Sin embargo, lo que el franquismo hizo fue apropiarse de un sentido único de las manifestaciones semanasanteras –y de otros rituales-, transmitiendo hasta nuestros días la “creencia” en que la ortodoxia religiosa era la esencia de la relación entre fiesta y realidad urbana. Nada más lejos de lo cierto. Autores como Noel, Herrera o Chaves Nogales –por circunscribirme a Sevilla- ya habían anotado las tremendas asintonías entre el discurso religioso oficial –iglesia y élites que controlaban las hermandades- y las vivencias abiertas y contradictorias, hasta un ateísmo que no se consideraba incompatible con el culto a imágenes, de gran parte de cofrades y, en última instancia, del pueblo. Lo mismo podría decirse de infinidad de localidades andaluzas, murcianas, castellanas…. El franquismo reconstruyó la Semana Santa y la adecuó a unas maneras que le interesaban especialmente, para su imaginario religioso y para su representación como fuerza de ocupación y represión. Isidoro Moreno fue pionero en estudiar estas cosas y, ahora, autores como César Rina o Hernández Burgos estás levantando el manto de mixtificación que cubre esta etapa, poniendo de relieve la complejidad de lo que algunos pretenden sencillo y trivial.

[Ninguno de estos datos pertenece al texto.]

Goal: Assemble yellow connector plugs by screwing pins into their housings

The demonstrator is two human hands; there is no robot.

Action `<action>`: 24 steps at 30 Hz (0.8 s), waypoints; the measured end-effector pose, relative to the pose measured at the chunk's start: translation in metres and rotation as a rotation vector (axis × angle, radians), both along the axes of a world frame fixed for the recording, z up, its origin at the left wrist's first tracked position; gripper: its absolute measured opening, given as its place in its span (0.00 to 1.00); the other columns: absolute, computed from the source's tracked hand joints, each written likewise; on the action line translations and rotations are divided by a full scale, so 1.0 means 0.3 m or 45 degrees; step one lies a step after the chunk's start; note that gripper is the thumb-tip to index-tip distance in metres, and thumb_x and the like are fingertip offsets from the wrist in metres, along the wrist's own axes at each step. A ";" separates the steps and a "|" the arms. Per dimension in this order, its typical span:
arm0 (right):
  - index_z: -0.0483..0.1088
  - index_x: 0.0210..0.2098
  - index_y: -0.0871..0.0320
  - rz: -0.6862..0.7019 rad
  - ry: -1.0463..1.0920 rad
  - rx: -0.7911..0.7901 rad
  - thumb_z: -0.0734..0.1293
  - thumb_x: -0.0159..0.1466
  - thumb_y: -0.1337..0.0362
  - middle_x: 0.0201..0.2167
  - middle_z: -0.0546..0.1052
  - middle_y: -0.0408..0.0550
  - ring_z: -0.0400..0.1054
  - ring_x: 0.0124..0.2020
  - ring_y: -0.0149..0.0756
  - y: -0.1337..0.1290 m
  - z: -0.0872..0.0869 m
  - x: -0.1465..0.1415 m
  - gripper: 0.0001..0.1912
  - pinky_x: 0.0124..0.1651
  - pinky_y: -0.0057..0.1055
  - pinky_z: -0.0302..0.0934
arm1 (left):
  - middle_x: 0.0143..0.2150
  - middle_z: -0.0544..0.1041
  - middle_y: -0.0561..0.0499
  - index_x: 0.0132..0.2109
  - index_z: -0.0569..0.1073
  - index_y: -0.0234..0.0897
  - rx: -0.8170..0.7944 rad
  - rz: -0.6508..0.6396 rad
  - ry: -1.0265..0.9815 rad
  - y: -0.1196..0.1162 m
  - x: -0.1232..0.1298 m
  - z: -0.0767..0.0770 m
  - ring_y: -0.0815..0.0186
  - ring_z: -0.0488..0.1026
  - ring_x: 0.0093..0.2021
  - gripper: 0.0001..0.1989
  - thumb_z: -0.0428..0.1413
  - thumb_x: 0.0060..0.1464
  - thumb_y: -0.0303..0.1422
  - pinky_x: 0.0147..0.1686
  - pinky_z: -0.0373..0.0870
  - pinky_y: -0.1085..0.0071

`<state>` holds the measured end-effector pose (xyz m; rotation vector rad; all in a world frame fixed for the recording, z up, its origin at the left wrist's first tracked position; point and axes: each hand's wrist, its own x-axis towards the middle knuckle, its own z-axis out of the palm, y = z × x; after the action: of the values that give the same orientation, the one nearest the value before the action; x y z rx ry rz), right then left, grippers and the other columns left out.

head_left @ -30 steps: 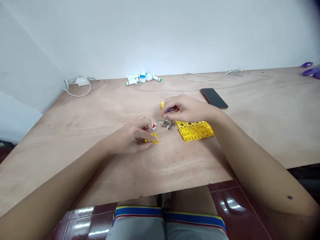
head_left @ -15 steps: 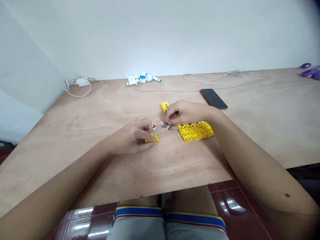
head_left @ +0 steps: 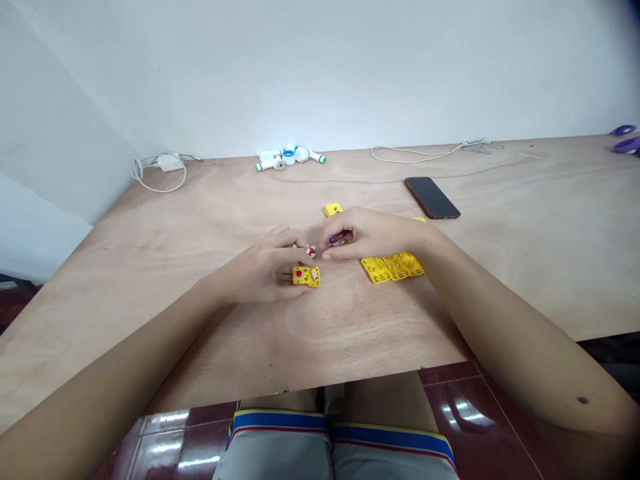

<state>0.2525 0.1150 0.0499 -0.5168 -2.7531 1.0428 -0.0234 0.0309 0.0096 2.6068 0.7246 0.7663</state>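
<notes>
My left hand (head_left: 273,267) grips a small yellow plastic casing (head_left: 313,273) between thumb and fingers, low over the table. The casing has a red round button and a small whitish piece on its face. Just beyond it, small red and white parts (head_left: 311,251) lie by my fingertips. My right hand (head_left: 350,235) is closed in a pinch to the right of the casing, with something dark purple showing among its fingers. What the fingertips hold is too small to make out. Beside this hand lies a group of yellow casings (head_left: 393,267), partly under the wrist.
Behind my right hand stands another yellow piece (head_left: 333,209). A phone (head_left: 433,197) lies farther right. Along the wall are white tubular parts (head_left: 289,158), a white cable (head_left: 415,157) and an adapter with its cord (head_left: 169,162). Purple scissors handles (head_left: 625,144) show at far right.
My right hand has come slightly left and down from over the small metal bits, toward the casing. The casing in my left hand now shows more of its face with the red button.
</notes>
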 end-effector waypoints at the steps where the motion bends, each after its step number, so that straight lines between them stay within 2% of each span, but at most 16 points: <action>1: 0.81 0.42 0.59 -0.026 0.056 -0.029 0.69 0.77 0.52 0.34 0.80 0.45 0.68 0.33 0.32 -0.011 -0.001 -0.010 0.17 0.38 0.32 0.60 | 0.55 0.78 0.44 0.53 0.83 0.42 0.004 -0.014 -0.005 0.001 0.001 0.000 0.57 0.77 0.54 0.09 0.67 0.67 0.35 0.55 0.76 0.59; 5: 0.71 0.34 0.56 -0.217 0.434 -0.199 0.65 0.80 0.41 0.29 0.68 0.40 0.60 0.31 0.30 -0.039 -0.017 -0.048 0.27 0.34 0.31 0.55 | 0.54 0.79 0.43 0.51 0.85 0.43 0.026 -0.072 -0.015 0.002 0.004 -0.003 0.55 0.76 0.55 0.07 0.65 0.68 0.31 0.54 0.77 0.59; 9: 0.59 0.30 0.54 -0.177 0.705 -0.553 0.64 0.78 0.36 0.27 0.57 0.37 0.49 0.27 0.30 -0.048 -0.042 -0.082 0.32 0.30 0.32 0.47 | 0.52 0.79 0.43 0.52 0.85 0.42 0.027 -0.090 -0.003 0.002 0.003 -0.009 0.58 0.75 0.52 0.08 0.64 0.69 0.30 0.50 0.78 0.62; 12: 0.57 0.30 0.53 -0.148 0.721 -0.777 0.66 0.77 0.36 0.27 0.54 0.36 0.45 0.26 0.29 -0.056 -0.046 -0.097 0.32 0.29 0.32 0.43 | 0.51 0.79 0.43 0.53 0.86 0.43 0.023 -0.084 0.004 -0.001 0.003 -0.010 0.58 0.76 0.50 0.08 0.64 0.69 0.31 0.48 0.78 0.64; 16: 0.53 0.29 0.52 -0.091 0.743 -0.957 0.66 0.76 0.34 0.26 0.52 0.35 0.41 0.25 0.29 -0.075 -0.026 -0.105 0.34 0.28 0.33 0.40 | 0.51 0.80 0.43 0.53 0.86 0.42 0.004 -0.091 -0.002 -0.003 0.008 -0.006 0.59 0.76 0.50 0.08 0.64 0.70 0.31 0.45 0.77 0.65; 20: 0.50 0.24 0.53 0.036 0.798 -1.101 0.58 0.75 0.27 0.22 0.51 0.37 0.42 0.24 0.30 -0.099 -0.018 -0.123 0.40 0.27 0.34 0.42 | 0.50 0.79 0.42 0.53 0.85 0.41 0.014 -0.110 -0.047 0.000 0.011 -0.009 0.58 0.76 0.49 0.08 0.64 0.70 0.32 0.45 0.79 0.63; 24: 0.48 0.21 0.53 0.139 0.734 -1.181 0.51 0.75 0.25 0.19 0.49 0.37 0.43 0.22 0.31 -0.119 -0.031 -0.147 0.43 0.27 0.35 0.47 | 0.53 0.80 0.41 0.53 0.85 0.42 -0.009 -0.120 -0.053 0.007 0.010 -0.013 0.56 0.78 0.53 0.09 0.64 0.69 0.31 0.49 0.81 0.60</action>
<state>0.2085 0.0792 0.0406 -0.1046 -1.7076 2.0795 -0.0205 0.0329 0.0056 2.5898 0.5867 0.7852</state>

Por lo tanto estas exhumaciones van más allá de una anécdota más o menos potente que intentará manipular la derecha: nos advierte de que en la parte religiosa de la tensión recuerdo/olvido, se filtran elementos que son recordados –también por la izquierda- de manera distinta a como ocurrieron, dando por buena la elaboración ideológica que hizo el franquismo y la Iglesia preconciliar y que aún mantiene viva sectores rancios del obispado. El sentido común democrático y, sobre todo, la investigación antropológica e histórica profesionales serán las mejores ayudas para que la justicia moral inherente a las reivindicaciones memorialistas se abra paso.